Gérard Balantzian (GB) : Nous nous sommes rencontrés en 1997 à l’occasion d’un entretien que j’avais accordé au journal Le Monde Informatique suite à la parution de mon ouvrage L’avantage coopératif . La suite des événements a confirmé en effet l’importance que représentaient l’ouverture, la coopération et la transversalité des processus métiers intégrant l’information dans le cadre de structures de plus en plus mondialisées. Les premières plateformes bifaces et places de marché se sont développées ainsi que des start-ups émergeant dans la Silicon Valley qui sont devenues aujourd’hui des géants mondiaux, à savoir les GAFA et NATU (sans oublier d’autres géants en Chine comme les BATX).
Compte tenu de votre recul depuis plusieurs décennies au contact des entreprises, en particulier dans le domaine de l’informatique et des systèmes d’information, quel regard jetez-vous en 2021 sur les faits marquants qui ont ponctué les quatre dernières décennies en matière d’innovation dans ce domaine ?

Pierre Berger : Subjectivement, je dirais : le Basic en 1979, les illusions puis les déceptions de l'IA des années 1980, Altavista suivi de Google vers la fin du siècle, puis l'explosion du smartphone.

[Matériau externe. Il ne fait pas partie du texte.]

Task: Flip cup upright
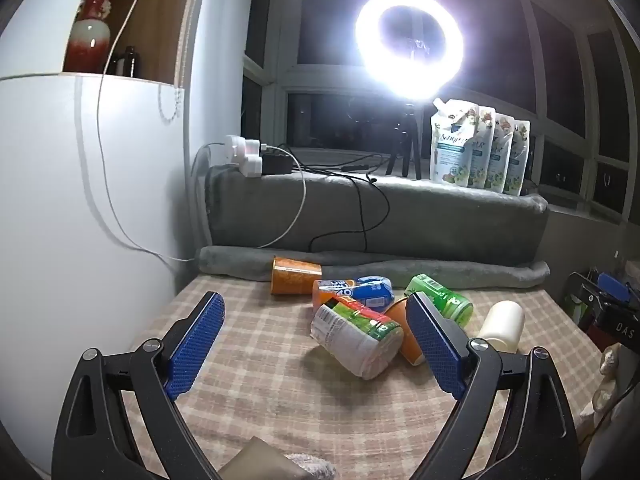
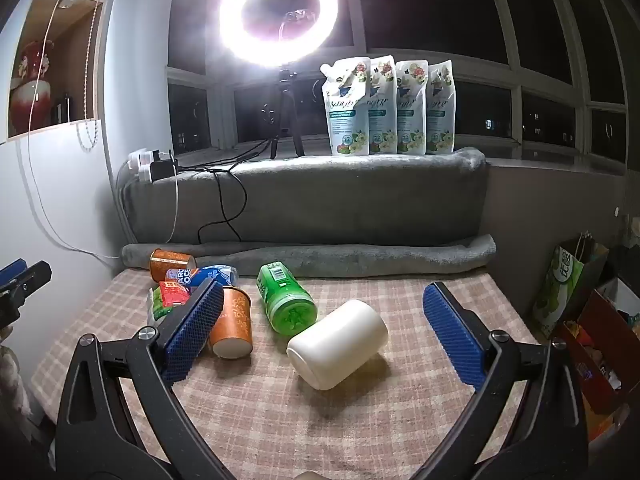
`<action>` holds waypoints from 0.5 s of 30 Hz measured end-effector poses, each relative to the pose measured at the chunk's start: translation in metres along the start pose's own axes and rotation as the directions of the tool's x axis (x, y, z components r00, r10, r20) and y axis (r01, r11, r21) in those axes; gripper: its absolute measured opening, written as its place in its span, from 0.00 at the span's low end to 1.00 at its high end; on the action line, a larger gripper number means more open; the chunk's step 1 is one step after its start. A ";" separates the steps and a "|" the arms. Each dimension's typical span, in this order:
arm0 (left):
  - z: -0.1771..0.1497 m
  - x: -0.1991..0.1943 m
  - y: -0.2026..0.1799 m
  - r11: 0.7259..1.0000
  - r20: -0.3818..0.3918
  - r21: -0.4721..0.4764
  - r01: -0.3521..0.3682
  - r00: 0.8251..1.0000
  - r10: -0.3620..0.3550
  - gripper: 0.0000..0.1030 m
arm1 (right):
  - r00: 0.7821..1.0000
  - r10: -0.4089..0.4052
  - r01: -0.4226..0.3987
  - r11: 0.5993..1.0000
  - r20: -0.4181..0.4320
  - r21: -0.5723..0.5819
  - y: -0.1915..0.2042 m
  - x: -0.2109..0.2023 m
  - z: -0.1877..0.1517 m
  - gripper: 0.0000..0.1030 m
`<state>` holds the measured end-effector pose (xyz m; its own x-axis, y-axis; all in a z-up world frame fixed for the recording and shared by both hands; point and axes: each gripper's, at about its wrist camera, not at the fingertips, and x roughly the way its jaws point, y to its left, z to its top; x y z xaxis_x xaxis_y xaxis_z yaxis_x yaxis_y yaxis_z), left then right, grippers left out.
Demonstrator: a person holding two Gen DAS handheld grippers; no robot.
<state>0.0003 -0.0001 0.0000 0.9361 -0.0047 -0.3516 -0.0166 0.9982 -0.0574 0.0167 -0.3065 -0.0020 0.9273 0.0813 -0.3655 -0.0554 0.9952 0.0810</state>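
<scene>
Several cups lie on their sides on the checked tablecloth (image 2: 360,420). A plain white cup (image 2: 338,345) lies between my right gripper's fingers, a little ahead of them; it also shows in the left wrist view (image 1: 502,326). A green cup (image 2: 286,300), an orange cup (image 2: 232,326) and a white cup with a red and green label (image 1: 356,334) lie nearby. My left gripper (image 1: 316,344) is open and empty, hovering in front of the labelled cup. My right gripper (image 2: 324,336) is open and empty.
A blue-labelled cup (image 1: 366,290) and another orange cup (image 1: 294,275) lie at the back by a rolled grey blanket (image 2: 320,258). A ring light (image 2: 280,20), cables and several detergent pouches (image 2: 384,108) stand on the ledge. Bags and boxes (image 2: 580,320) stand right of the table.
</scene>
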 end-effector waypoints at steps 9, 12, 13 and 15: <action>0.000 -0.001 0.000 1.000 0.007 -0.003 -0.006 1.000 0.006 0.90 | 1.000 -0.010 0.010 1.000 -0.001 -0.006 0.001 0.000 -0.001 0.99; 0.000 -0.001 0.000 1.000 0.007 -0.004 -0.007 1.000 0.007 0.90 | 1.000 -0.012 0.012 1.000 0.000 -0.001 -0.002 -0.001 -0.002 0.99; -0.001 0.001 0.004 1.000 0.002 -0.005 -0.006 1.000 0.006 0.90 | 1.000 -0.012 0.012 1.000 -0.001 0.001 -0.003 -0.001 -0.003 0.99; -0.001 0.001 0.004 1.000 0.001 -0.005 -0.007 1.000 0.007 0.90 | 1.000 -0.008 0.008 1.000 -0.005 -0.016 0.002 0.001 -0.001 0.99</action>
<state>0.0011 0.0036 -0.0013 0.9364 0.0023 -0.3508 -0.0250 0.9979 -0.0600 0.0175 -0.3041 -0.0032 0.9257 0.0740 -0.3709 -0.0542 0.9965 0.0636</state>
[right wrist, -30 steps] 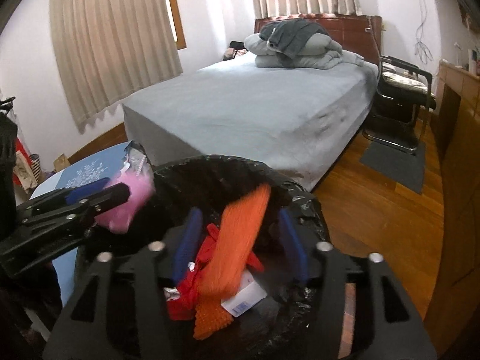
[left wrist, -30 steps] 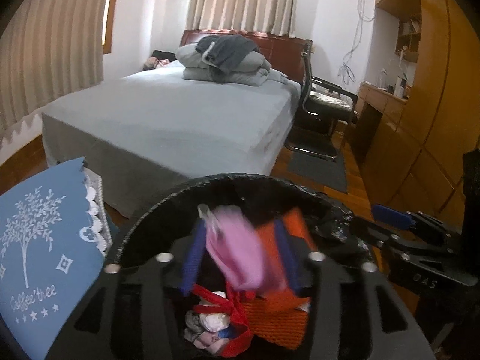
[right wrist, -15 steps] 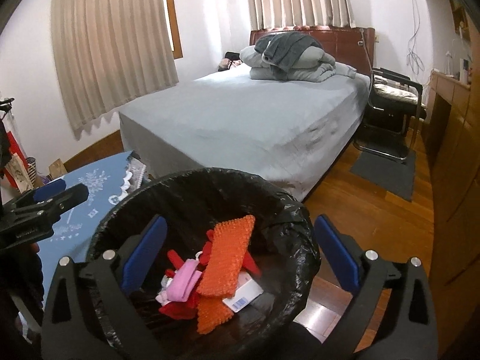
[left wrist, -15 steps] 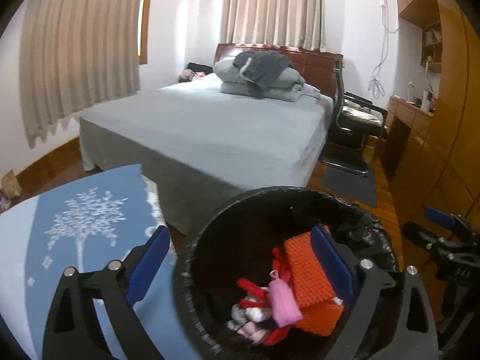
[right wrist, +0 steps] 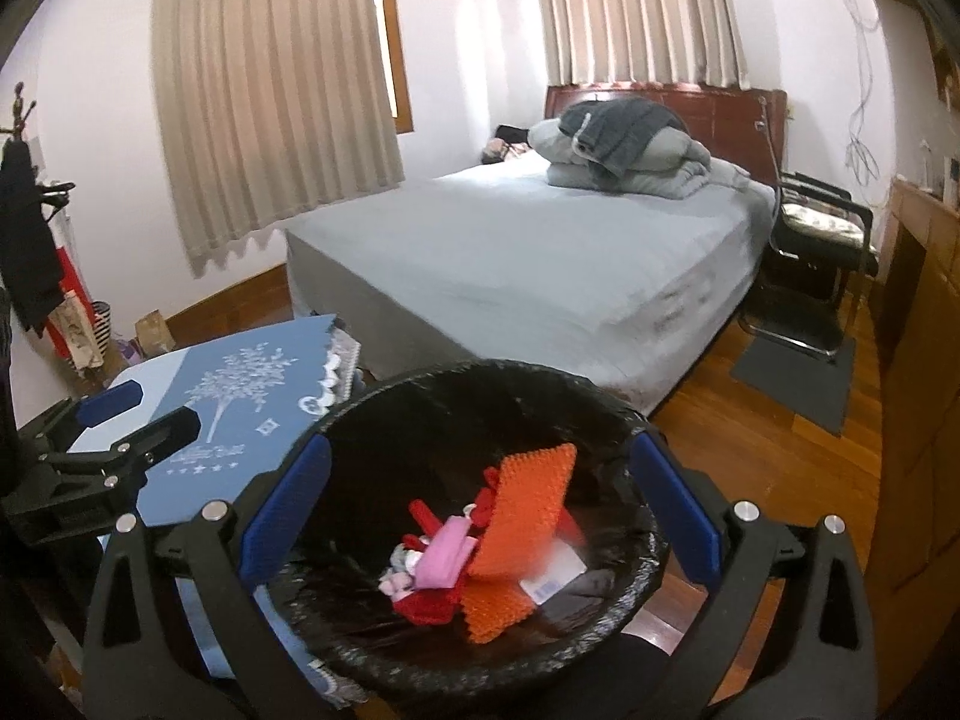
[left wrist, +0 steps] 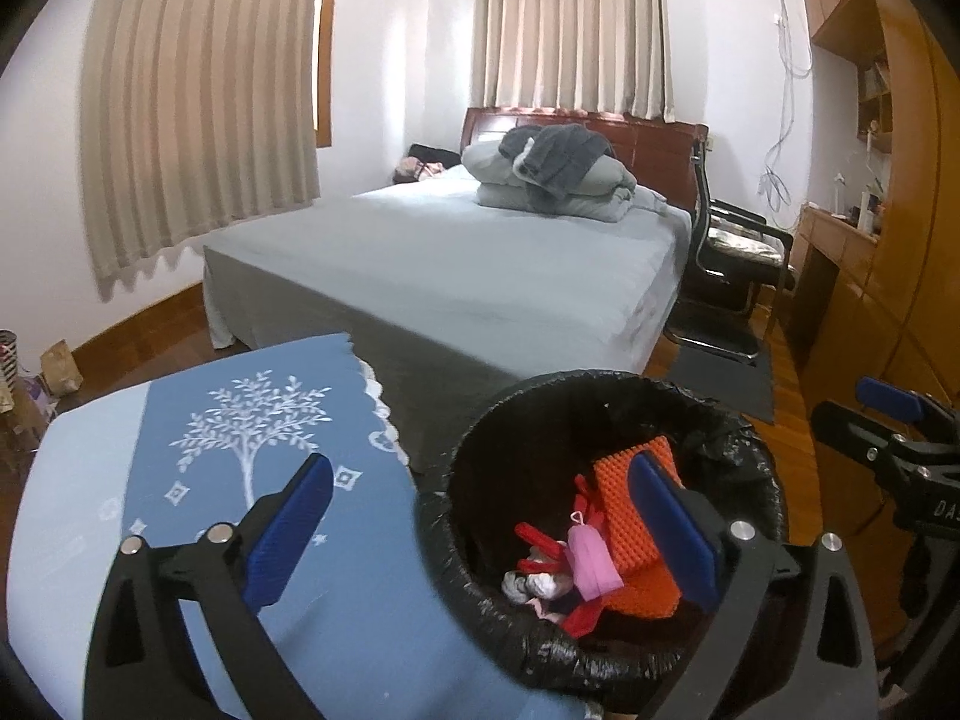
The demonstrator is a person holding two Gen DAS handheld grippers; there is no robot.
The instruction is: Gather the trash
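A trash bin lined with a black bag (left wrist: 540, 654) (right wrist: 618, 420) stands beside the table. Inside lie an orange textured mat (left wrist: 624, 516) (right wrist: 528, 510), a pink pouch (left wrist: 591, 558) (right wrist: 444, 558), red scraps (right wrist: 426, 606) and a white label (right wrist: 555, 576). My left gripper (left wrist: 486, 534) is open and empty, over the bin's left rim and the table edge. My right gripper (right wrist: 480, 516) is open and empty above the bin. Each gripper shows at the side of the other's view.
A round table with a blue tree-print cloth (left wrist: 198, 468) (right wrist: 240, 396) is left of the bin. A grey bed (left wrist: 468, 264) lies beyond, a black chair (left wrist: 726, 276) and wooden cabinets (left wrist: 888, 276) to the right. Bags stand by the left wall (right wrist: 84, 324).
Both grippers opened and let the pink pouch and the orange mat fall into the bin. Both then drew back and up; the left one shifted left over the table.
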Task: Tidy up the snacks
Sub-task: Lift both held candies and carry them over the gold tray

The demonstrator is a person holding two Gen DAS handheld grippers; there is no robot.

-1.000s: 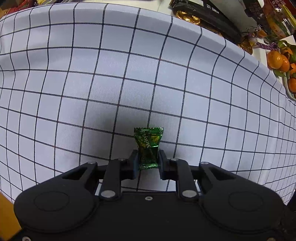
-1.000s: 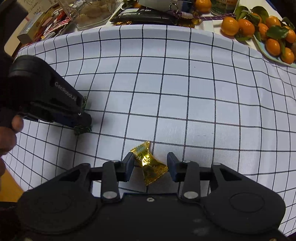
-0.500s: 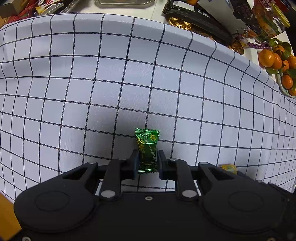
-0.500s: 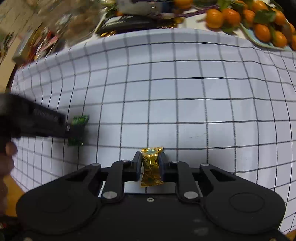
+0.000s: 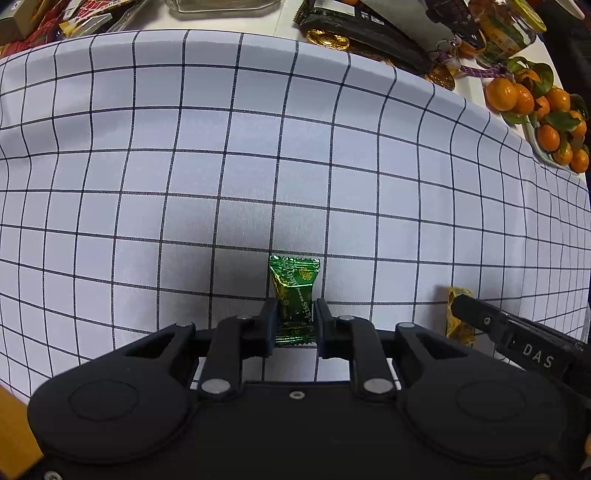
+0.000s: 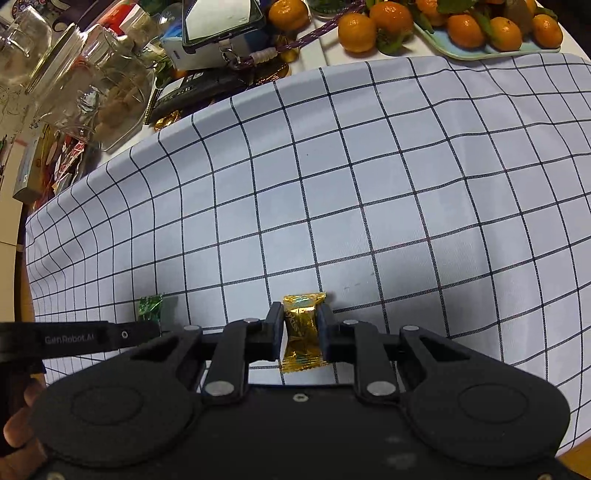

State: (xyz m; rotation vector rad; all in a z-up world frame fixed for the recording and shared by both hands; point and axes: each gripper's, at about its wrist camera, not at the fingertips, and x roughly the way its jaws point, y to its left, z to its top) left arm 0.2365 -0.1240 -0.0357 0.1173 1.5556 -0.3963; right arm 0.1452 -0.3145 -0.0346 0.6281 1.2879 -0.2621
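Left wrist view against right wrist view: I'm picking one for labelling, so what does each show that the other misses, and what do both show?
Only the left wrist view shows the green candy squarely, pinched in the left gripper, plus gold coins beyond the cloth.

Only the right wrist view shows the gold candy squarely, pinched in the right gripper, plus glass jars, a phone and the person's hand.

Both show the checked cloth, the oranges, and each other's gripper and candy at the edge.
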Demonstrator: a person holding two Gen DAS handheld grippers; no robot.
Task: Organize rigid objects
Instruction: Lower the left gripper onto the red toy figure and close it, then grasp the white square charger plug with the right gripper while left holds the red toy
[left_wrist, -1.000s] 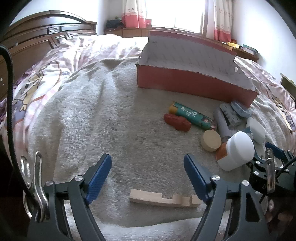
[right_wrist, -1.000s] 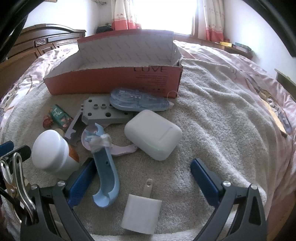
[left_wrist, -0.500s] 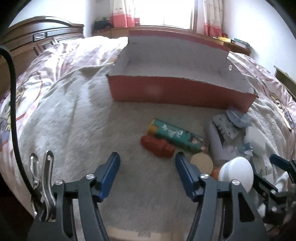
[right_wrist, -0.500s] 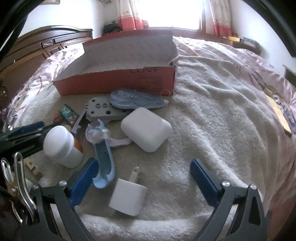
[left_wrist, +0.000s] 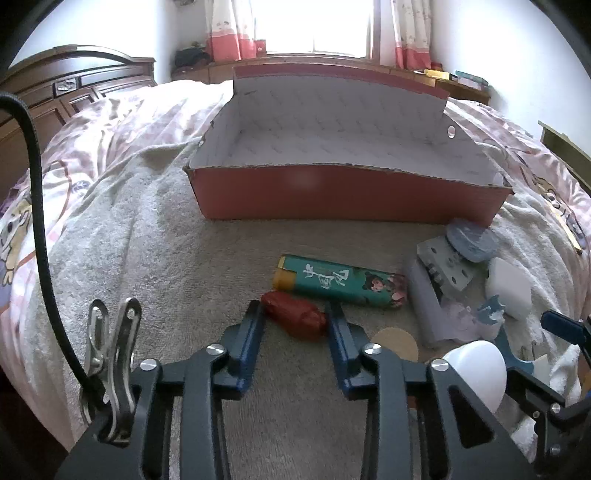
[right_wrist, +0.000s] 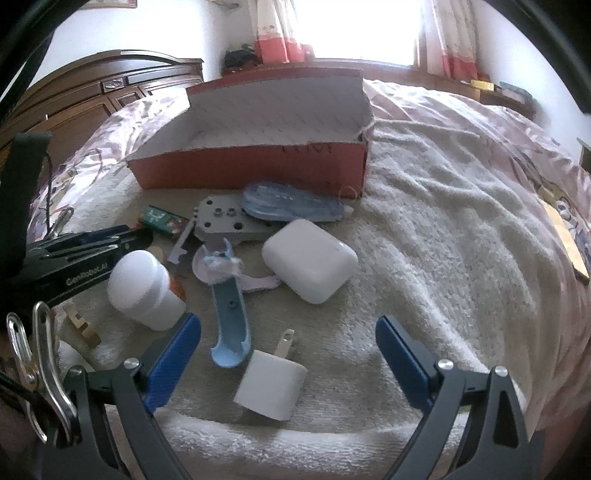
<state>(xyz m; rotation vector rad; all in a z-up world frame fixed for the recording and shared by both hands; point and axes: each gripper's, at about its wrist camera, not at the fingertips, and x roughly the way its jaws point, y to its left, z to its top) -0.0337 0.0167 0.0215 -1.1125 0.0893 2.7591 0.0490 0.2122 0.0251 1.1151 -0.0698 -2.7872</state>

GB : Si Google nous a fait prendre conscience de l’économie de la connaissance et de l’abondance, ainsi que d’une nécessaire ingénierie des contenus numériques, le smartphone (que dorénavant nous n’utilisons qu’accessoirement pour téléphoner) est devenu un objet connecté qui nous accompagne partout. D’autres objets connectés se propagent partout, y compris sur nous (vêtements connectés, montres connectées, etc.). Le caractère innovant de ces interfaces, en particulier celui de l’iPhone qui a donné le ton en plaçant le design au cœur de la conception, a largement dépassé la sphère technologique en créant des ‘ponts’ entre différents domaines d’activité jusque-là cloisonnés. Ce fut le cas pour l’industrie de la musique (iPod, etc.). Par la suite, YouTube et Dailymotion ont innové en permettant à chaque individu de devenir producteur de contenus en ligne, la grammaire multimedia de ces contenus numériques intégrant le son et l’image. Tout cela sur fond de gratuité, mais aussi de publicité rapportant des gains importants à ces géants du Web.
PB Tout à fait. Pour autant les cloisonnements n'ont pas tellement disparu. En art, par exemple, un film reste un film, quel que soit le canal. S'il n'y avait pas le Covid, les arts « de performance » (théâtre, danse, musique) continueraient à exister avec leurs compétences, leurs communautés d'amateurs et leurs lieux d'expression En entreprise, les métiers gardent leur autonomie par rapport aux autres. En revanche, c'est hélas bien connu, les réseaux ont fait apparaître et radicalisé bien des fractionnements sociaux, ethniques ou - bien sûr- professionnels.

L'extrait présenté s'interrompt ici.